Aim of the exercise: Scan the listing below for the word "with" and copy every line where it occurs.

Information provided Block Start

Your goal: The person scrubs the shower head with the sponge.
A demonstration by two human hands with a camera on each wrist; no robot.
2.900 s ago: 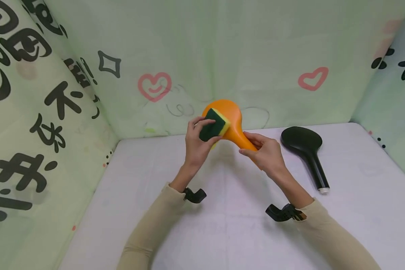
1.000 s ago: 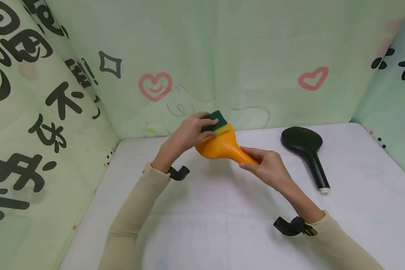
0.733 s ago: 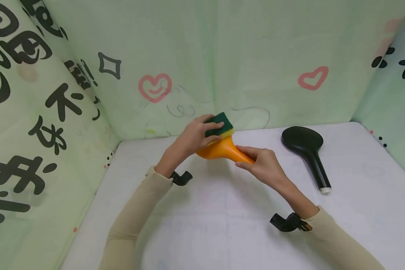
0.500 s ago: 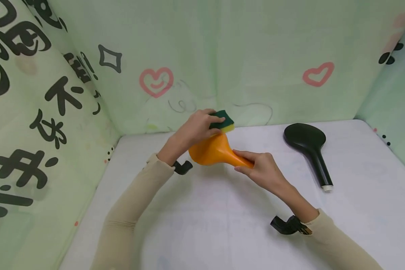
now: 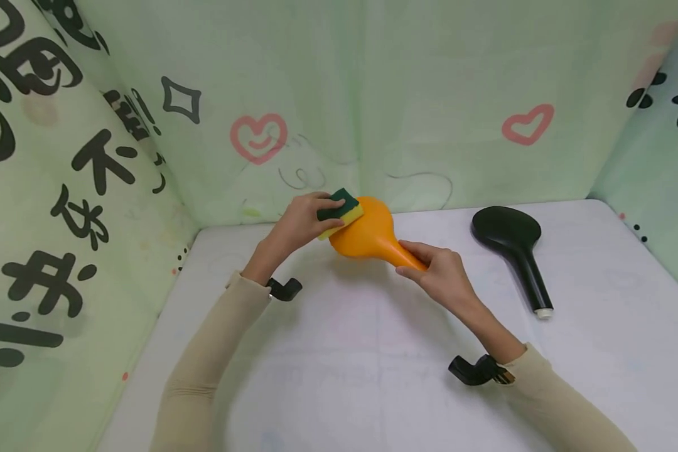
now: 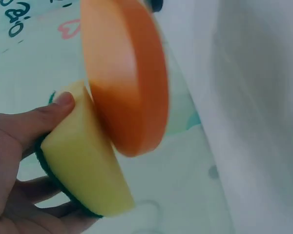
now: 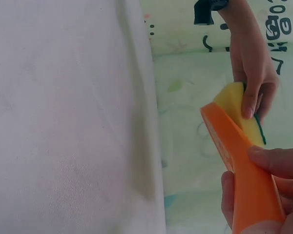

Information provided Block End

Answer for the task:
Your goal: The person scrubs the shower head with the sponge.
A demonstration by two human hands with a camera on each wrist; no robot.

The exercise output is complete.